В конечном итоге обнаружил себя на койке в небольшой комнатушке с узким окном, забранным частой решеткой. Сюда помещались только два узких лежака и небольшой стол с единственным стулом. Комната, впрочем, не казалась мрачной: светлые стены и магические светляки, кружащиеся под потолком, добавляли помещению уюта и простора.
К постели меня приковала сокрушительная, удушающая слабость. Не мутило, и ничего не болело, и это можно было считать плюсом, но даже дышать удавалось с трудом и потому казалось, что до лечения я чувствовал себя лучше. Хотя и отдавал себе отчет, что тогда держался на адреналине, упрямстве и рефлексах, и надолго их не хватило бы.
Когда стихийник, числившийся здесь, судя по одежде, медбратом и, кажется, занимавшийся только переносом пациентов с помощью телекинеза, ушел, оставив в комнатке после своего ухода мягкую ватную тишину, я провалился в сон. Однако проспал, если верить внутренним часам, совсем недолго и очнулся от негромких звуков голосов и шагов: на вторую койку, доселе пустовавшую, укладывали пациента. В процессе участвовали двое, тот же стихийник и немолодой целитель, сопровождавший больного. Того окутывал странный полупрозрачный кокон из тускло светящихся нитей. Магия обычно не имеет внешних проявлений, заметных неодаренным, но здесь то ли магия была особенная, то ли ее было слишком много.
— Проверять каждые полчаса, если что — зовите меня, — велел целитель своему спутнику и обернулся ко мне: — Так, а тут у нас как дела? Хм. Прекрасно! Здоровый выносливый организм — это замечательно, завтра уже бегать сможете. Недалеко и небыстро, но зато на своих ногах. Как самочувствие?
— Вяло, — отозвался я. — Чего мы там надышались?
— Чего вы только не надышались! — весело сообщил маг. — Ваше упрямство пришлось очень кстати. Обычно в пациентах это дурное качество, но в вашем случае организм был… как бы это лучше сказать? Достаточно мобилизован и активно помогал нам избавлять его от лишнего. В противном случае вы находились бы в том же состоянии, что и ваш товарищ, — он кивнул на соседнюю койку.
Я машинально проследил за взглядом целителя и не удержался от недовольной гримасы, разглядев за всполохами света профиль Тагреная.
Даже в госпитале от него покоя нет…
Мое выражение лица собеседник истолковал, кажется, неправильно, поэтому поспешил успокоить. Достаточно своеобразно.

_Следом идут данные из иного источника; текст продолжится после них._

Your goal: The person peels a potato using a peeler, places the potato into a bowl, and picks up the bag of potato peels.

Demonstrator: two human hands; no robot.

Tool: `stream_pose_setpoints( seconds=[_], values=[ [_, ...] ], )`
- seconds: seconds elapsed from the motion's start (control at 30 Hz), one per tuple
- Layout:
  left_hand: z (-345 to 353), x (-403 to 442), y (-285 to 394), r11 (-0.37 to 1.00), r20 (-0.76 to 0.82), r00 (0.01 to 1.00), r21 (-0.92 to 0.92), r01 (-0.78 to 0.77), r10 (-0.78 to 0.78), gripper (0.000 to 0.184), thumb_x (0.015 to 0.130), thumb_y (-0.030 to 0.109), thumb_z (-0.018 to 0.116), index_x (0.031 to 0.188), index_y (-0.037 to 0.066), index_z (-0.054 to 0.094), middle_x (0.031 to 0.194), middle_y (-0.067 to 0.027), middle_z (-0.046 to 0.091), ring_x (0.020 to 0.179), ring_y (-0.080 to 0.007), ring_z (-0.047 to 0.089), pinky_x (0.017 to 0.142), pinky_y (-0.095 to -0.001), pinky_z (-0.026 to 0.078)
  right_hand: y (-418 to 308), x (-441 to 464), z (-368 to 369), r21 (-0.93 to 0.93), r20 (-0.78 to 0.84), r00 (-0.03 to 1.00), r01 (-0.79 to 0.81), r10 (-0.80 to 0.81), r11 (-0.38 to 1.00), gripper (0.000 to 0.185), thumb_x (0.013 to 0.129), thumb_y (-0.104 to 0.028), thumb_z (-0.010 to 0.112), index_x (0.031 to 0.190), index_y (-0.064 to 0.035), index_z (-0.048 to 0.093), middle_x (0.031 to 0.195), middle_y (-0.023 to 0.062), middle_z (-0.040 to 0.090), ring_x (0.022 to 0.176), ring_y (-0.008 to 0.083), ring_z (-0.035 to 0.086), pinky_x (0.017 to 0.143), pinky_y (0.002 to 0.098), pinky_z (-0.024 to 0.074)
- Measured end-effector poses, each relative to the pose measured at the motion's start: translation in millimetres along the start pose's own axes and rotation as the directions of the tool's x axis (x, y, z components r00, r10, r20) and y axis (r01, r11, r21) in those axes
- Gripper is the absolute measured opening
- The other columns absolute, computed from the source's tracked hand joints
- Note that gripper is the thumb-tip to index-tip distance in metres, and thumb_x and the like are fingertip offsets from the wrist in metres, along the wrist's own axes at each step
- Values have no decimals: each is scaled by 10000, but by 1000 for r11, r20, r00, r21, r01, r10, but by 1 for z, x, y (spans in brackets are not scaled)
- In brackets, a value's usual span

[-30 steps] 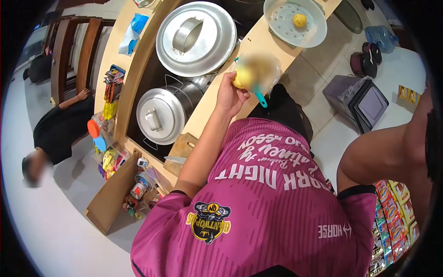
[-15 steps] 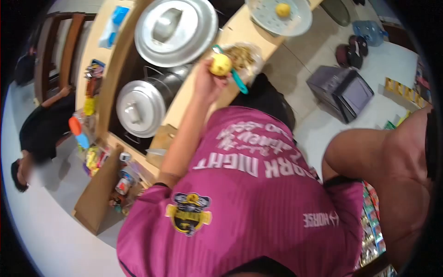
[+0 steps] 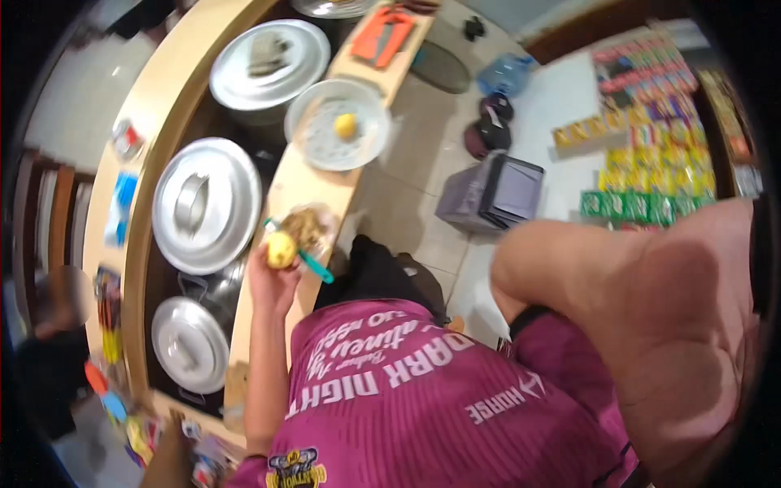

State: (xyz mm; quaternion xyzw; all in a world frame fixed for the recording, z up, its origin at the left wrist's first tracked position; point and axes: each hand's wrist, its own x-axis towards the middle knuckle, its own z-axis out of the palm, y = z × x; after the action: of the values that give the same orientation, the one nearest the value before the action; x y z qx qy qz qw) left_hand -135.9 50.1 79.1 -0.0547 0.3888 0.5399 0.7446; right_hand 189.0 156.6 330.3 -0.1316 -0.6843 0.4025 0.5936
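Note:
My left hand (image 3: pixel 275 281) has its fingers wrapped round a peeled yellow potato-like piece (image 3: pixel 281 250). A teal-handled peeler (image 3: pixel 316 267) shows just behind that piece; whether my fingers also grip it is unclear. Beside them, on the wooden counter, lies a clear bag or dish of peelings (image 3: pixel 306 226). Farther along, a pale perforated bowl (image 3: pixel 309 146) contains one yellow piece (image 3: pixel 346 125). My right forearm rises large at the right of the view, and its hand is out of sight.
Lidded metal pots (image 3: pixel 207 207) line the left of the counter (image 3: pixel 285 187). An orange board (image 3: pixel 382 37) with a knife lies at its far end. A grey bin (image 3: pixel 492 193), water bottle (image 3: pixel 504 75) and packet rows (image 3: pixel 651 167) are on the right. Another person is blurred at left.
The view has swung, so the counter, pots and my left hand appear farther left and lower. The orange board and more packets have come into sight. My left hand still holds the yellow piece.

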Motion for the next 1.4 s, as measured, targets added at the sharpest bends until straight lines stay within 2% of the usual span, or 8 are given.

— А вообще я погорячился, до такого состояния вы бы не дошли. Хаоситу досталось гораздо больше, мы его еле откачали, но сейчас жизнь его вне опасности. То есть, как я понимаю, разговаривать вы можете? — Целитель резко перескочил на другую тему: — Там следователь просил, как только кто-то из вас двоих очнется, сообщить ему.
— Сообщайте, — вяло отмахнулся я.
Целитель находился рядом всего несколько секунд, но уже начал невероятно раздражать своим присутствием, омерзительно довольным выражением лица и бодростью. Наверное, это какой-то особенный талант — выводить людей из равновесия одним своим видом. Или дар, если пациенты от этого спешно идут на поправку, лишь бы не общаться с лекарем дольше необходимого.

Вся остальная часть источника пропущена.